The United States Office of the Coast Survey began in 1807, when Thomas Jefferson founded the Survey of the Coast. However, the fledgling office was plagued by the War of 1812 and disagreements over whether it should be civilian or military controlled. The entity was re-founded in 1832 with Ferdinand Rudolph Hassler as its superintendent. Although a civilian agency, many military officers served the office; army officers tended to perform the topographic surveys, while naval officers conducted the hydrographic work.

The Survey’s history was greatly affected by larger events in American history.

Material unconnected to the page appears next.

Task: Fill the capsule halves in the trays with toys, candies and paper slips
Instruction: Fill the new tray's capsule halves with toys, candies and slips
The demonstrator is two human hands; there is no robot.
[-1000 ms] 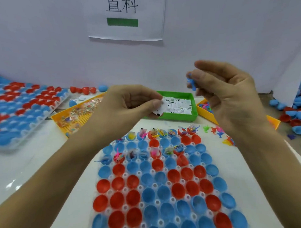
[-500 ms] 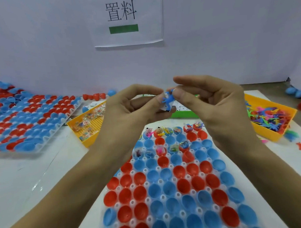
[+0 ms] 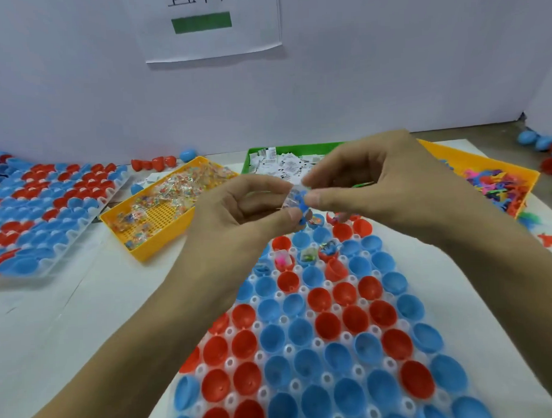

During the Civil War, while the agency was led by Alexander Dallas Bache (Benjamin Franklin’s grandson), the Survey provided the Union army with charts. Survey personnel accompanied blockading squadrons in the field, making new charts in the process.

After the Civil War, as the country was settled, the Coast Survey sent parties to make new maps, employing scientists and naturalists like John Muir and Louis Agassiz in the process. By 1926, the Survey expanded their purview further to include aeronautical charts. During the Great Depression, the Coast Survey employed over 10,000 people and in the Second World War the office oversaw the production of 100 million maps for the Allies. Since 1970, the Coastal and Geodetic Survey has formed part of the National Oceanic and Atmospheric Administration (NOAA) and it is still producing navigational products and services today.